Thursday 28 March 2013

The Professor, The Pin and The Elephant

“You can take a pin, and balance an elephant on the pin on a one-atom thick sheet layer of graphene and the elephant wouldn’t go through the graphene” 
said Professor Brian Cox, scientist, television presenter and former pop star

Prof Brian Cox's rather large hands are a legacy of being a keyboardist in a pop band. Pic Sean Kennedy.
It was about the size of a large grapefruit. Particle physicist Brian Cox explains the Big Bang and the origins of the universe.

Hmmm … yes but, the pin would go in to the elephant !!

Why not use a better analogy professor?

For instance, instead of graphene being used to repel elephants, does graphene have potential for being used in, say, bullet-proof and stab-proof vests?


Reference

Professor Brian Cox brings some excitement to finance conference (SCMP; paywall)

TV presenter dazzles audience with tales of the universe
Friday, 22 March, 2013, 4:02pm

Sean Kennedy

Masters of the Universe – meet Wonders of the Universe.

Hard-nosed bankers sat in respectful silence as Brian Cox, scientist, television presenter and former pop star, explained the Big Bang, the importance of research and why it’s not a bad thing for scientists to play around.

In a wide-ranging talk to the Credit Suisse Asian Investment Conference on Friday, Cox, a particle physicist, launched his lecture with a picture from the European Space Agency’s Planck space observatory. The image showed the oldest light – dating back to a mere 380,000 years after the birth of the universe.

“What you’re looking at here is a snapshot of, essentially, fluctuations in the density of the early universe. These are the seeds of the galaxy,” Cox told an audience of financiers, who, for once, looked more excited by life, the universe and everything than by mergers and acquisitions.

Cox, who has presented a series of BBC flagship science programmes, including Wonders of the Universe, Wonders of the Solar System and Wonders of Life, is a professor at Manchester University. In Britain he has become a household name and, due to his legion of adoring female fans, is the man credited with making science sexy.

He also works on the ATLAS experiment at the Large Hadron Collider at CERN, near Geneva, which was useful when he explained how the Big Bang had helped shape life.

The picture also helped to pinpoint the origin of the universe.

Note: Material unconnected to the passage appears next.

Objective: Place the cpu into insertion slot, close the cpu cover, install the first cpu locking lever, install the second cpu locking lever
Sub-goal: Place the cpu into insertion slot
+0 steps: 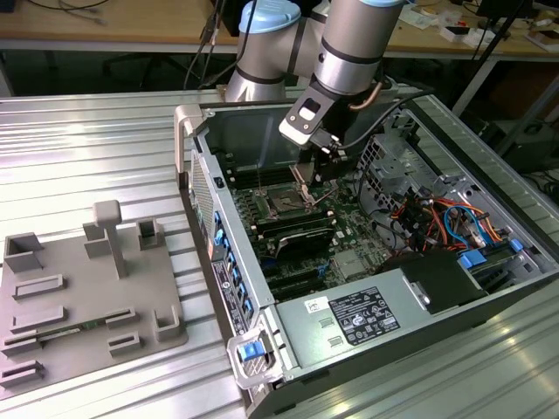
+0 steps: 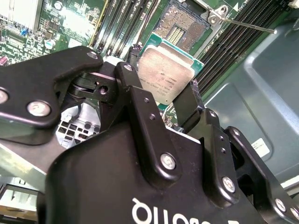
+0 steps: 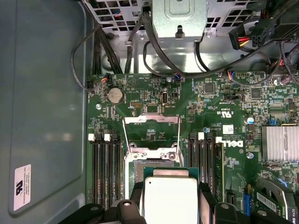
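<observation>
Now | tool (image 2: 161, 85) grips flat sq silver-topped cpu (image 2: 166, 70) | near dark sq insertion slot (image 2: 183, 24)

The cell contains one robot arm (image 1: 349, 44) carrying one gripper (image 2: 159, 78) with two fingers (image 2: 140, 109). One open computer case (image 1: 249, 131) houses one green motherboard (image 3: 196, 100) and one power supply box (image 1: 367, 319). The board carries:
- one insertion slot (image 2: 180, 25)
- one cpu cover (image 3: 151, 120)
- two banks of memory slots (image 3: 106, 172)
- one coin cell battery (image 3: 115, 95)
- one finned heat sink (image 3: 279, 143)

One cpu (image 2: 168, 79) is present. One grey fixture plate (image 1: 52, 323) lies beside the case.
</observation>
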Robot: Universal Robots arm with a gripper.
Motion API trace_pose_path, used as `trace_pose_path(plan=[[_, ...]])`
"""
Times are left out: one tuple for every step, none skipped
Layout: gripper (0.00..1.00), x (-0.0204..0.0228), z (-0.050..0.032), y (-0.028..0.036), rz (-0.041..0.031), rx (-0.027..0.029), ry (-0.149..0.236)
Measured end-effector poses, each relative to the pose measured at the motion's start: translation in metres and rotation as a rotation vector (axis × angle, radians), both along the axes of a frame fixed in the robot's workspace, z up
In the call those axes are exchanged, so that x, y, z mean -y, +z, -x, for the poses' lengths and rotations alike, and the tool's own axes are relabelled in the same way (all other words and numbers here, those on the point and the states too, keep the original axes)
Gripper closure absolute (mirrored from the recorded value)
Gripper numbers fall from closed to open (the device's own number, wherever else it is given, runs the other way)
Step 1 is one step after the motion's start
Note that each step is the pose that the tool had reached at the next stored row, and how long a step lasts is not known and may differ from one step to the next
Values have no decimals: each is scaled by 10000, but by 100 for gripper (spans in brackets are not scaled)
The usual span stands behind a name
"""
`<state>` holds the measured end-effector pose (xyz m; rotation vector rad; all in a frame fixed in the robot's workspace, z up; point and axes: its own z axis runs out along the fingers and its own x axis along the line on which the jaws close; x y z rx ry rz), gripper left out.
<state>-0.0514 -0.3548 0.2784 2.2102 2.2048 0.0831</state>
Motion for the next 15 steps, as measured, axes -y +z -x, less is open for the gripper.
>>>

“The universe is 13.81 - plus or minus 0.05 - billion years old,” he said, in a talk which ranged from cosmology to practical outcomes of science, including such “serendipitous side-effects” like the invention of the Internet.

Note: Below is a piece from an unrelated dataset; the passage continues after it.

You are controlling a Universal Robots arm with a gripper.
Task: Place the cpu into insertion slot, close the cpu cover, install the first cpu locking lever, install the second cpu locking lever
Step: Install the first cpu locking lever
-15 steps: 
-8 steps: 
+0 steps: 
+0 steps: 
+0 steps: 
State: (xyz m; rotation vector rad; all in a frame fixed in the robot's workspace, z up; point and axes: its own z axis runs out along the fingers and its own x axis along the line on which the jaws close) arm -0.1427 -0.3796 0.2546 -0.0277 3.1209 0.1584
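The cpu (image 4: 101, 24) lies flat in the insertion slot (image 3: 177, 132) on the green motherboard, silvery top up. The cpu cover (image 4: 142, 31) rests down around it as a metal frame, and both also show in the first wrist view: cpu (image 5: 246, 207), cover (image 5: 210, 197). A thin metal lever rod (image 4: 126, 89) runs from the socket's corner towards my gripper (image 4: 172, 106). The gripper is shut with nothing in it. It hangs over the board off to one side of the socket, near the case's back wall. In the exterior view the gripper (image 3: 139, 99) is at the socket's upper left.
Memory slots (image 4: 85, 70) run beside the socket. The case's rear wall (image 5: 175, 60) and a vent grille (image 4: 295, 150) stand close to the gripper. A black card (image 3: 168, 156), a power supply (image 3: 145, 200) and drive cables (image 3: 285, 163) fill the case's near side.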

“The great side-effect from CERN, without a doubt, which many of you know of, was the Worldwide Web, which was absolutely invented at CERN to face the challenges of problems that we had at CERN back in the 1980s and 1990s,” said Cox, who raised a laugh when he noted that the line manager of Tim Berners-Lee, generally seen as the father of the Internet, dismissively described Berners-Lee’s proposal as “vague but exciting”.

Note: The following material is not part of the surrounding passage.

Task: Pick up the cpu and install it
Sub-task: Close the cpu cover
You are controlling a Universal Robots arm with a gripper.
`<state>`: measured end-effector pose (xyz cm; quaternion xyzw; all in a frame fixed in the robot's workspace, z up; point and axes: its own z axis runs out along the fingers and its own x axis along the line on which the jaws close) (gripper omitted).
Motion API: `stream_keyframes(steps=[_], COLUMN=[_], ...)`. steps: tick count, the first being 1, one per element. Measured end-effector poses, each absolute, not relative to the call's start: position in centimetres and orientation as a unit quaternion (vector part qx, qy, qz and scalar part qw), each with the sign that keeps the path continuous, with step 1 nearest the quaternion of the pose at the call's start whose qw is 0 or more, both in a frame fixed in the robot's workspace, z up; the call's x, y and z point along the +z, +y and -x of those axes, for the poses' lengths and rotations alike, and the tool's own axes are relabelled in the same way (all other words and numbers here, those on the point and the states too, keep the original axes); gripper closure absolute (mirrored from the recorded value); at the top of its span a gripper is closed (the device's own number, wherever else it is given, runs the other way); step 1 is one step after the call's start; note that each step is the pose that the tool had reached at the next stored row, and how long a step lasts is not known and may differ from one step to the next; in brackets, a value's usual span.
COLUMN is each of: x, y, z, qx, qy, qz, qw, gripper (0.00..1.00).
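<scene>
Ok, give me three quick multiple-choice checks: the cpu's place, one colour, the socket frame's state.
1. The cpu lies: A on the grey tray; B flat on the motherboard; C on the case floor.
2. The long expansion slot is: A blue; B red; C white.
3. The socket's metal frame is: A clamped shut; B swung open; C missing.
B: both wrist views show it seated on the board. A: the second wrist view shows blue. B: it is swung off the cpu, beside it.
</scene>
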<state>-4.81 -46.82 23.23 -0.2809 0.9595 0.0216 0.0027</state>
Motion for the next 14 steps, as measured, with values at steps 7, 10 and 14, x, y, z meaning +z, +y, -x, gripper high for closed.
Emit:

“Within a few years – within a decade certainly – this proposal transformed the global economy. There’s no doubt about that. Could it have been invented elsewhere? Possibly,” said Cox, emphasising that CERN’s open culture facilitated the flow of ideas that helped lead to the Internet in March 1989.

Cox, who was probably better known for music than for maths back in the 1990s when he was on keyboards for D Ream, which had several hits, including the UK number one, Things Can Only Get Better, lamented signs of faltering spending on research and development

“This is the node, this link between curiosity-led exploration of nature and economic growth – the generation of new knowledge and the generation of new money essentially, Cox said.

Cox said the pursuit of knowledge tended to produce economic benefits.

“Although it’s difficult to show in any specific case that this is true, it seems to be generally true – it almost seems to be self-evidently true – that the generation of new knowledge is the way that economies grow. Without the generation of knowledge, economies stagnate,” Cox said.

He cited the Nobel Prize winning discovery of graphene “a one atom thick layer of carbon rings bonded together – it’s one of the strongest materials known”.

“You can take a pin, and balance an elephant on the pin on a one-atom thick sheet layer of graphene and the elephant wouldn’t go through the graphene,” said Cox, predicting that graphene had huge potential in composites. It was also one of the best conductors of electricity, and an efficient transmitter of heat.

It was discovered by Konstantin Novoselov and Andre Geim at Manchester University with a piece of sellotape and a pencil.

“They were playing around, and Andre Geim, in particular, is a great advocate for the fact that new knowledge is generated when scientists are free to play,” said Cox.